The building has a box-within-a-box organisation, bisected to create a set of 3D interlocking volumes where void becomes gallery and solid becomes room
Next stop was the mountains. Although I have always longed to visit Japan in the spring to see the flowering cherry and wisteria, the landscape of the mountains was magical with snow clinging to the trees that looked just like fluffy white blossom. A walk through a steeply wooded forest in virgin snow, where I’m sure the footprints I saw belonged to a small bear, was followed by a long hot soak in the spring water of an onsen. After an exhausting experience in one of the largest metropolises in the world, I felt at one with nature, an experience that goes to the root of Japanese culture, and one that is carefully preserved and revered.
Another great Bullet train ride to Kyoto. Apart from the poetry and romance of the ryokan where we stayed, the highlight was a tour of the Katsura Imperial Villa. Here is the most exquisite appreciation of the relationship between landscape and building. The 17th-century villa, its tea houses and moon-gazing platforms, are set in a garden with artificial hills, ponds and streams.

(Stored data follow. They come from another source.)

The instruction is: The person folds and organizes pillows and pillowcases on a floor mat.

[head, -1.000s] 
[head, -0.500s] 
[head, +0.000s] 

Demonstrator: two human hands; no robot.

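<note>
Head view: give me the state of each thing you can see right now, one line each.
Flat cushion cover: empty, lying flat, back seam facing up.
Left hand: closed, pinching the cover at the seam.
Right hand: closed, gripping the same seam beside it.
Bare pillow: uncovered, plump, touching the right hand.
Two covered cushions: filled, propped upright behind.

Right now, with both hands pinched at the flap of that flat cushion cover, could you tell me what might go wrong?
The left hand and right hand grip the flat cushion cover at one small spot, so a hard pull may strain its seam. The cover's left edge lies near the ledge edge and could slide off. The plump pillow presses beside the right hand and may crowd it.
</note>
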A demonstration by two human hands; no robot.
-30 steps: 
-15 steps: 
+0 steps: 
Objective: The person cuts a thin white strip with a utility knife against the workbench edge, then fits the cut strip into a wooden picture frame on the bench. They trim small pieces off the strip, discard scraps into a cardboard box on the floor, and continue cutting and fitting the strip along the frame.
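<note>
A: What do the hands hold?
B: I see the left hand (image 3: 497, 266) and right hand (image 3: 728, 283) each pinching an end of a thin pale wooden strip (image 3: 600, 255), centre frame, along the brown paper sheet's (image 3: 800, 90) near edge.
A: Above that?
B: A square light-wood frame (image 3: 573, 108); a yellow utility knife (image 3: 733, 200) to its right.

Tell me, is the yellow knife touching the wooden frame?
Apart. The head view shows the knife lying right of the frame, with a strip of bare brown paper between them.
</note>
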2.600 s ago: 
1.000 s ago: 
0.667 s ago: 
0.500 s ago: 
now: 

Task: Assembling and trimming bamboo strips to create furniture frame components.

The weathered stones that form the paths were selected for their irregularity of size and surface. Of course, they sit well with the moss that binds them, but their choice was not for that reason alone. An uncertain walking surface causes you to look down lest you lose your footing, so as you are led from one spectacular composed view to the next you are not conscious of the in-between.
Instead you are taken on a journey from the mountains to the country. A carefully framed view through the tea house looks onto what appears to be a furrowed field. I almost expected to see a farmer with a scythe but it’s an illusion. Far from being a field, it is a meticulously manicured landscape of low grasses, but your view is so sweetly controlled that the scale plays tricks on your eyes.
What lessons can we learn from a culture where complexity and contradictions abound, where control is matched by an equal degree of chaos – where an at-oneness with nature sits beside an obsession with modernity? You can’t pick up characteristics from one place and transplant them to another but perhaps we could exert a little more control where it matters and a lot less where it doesn’t?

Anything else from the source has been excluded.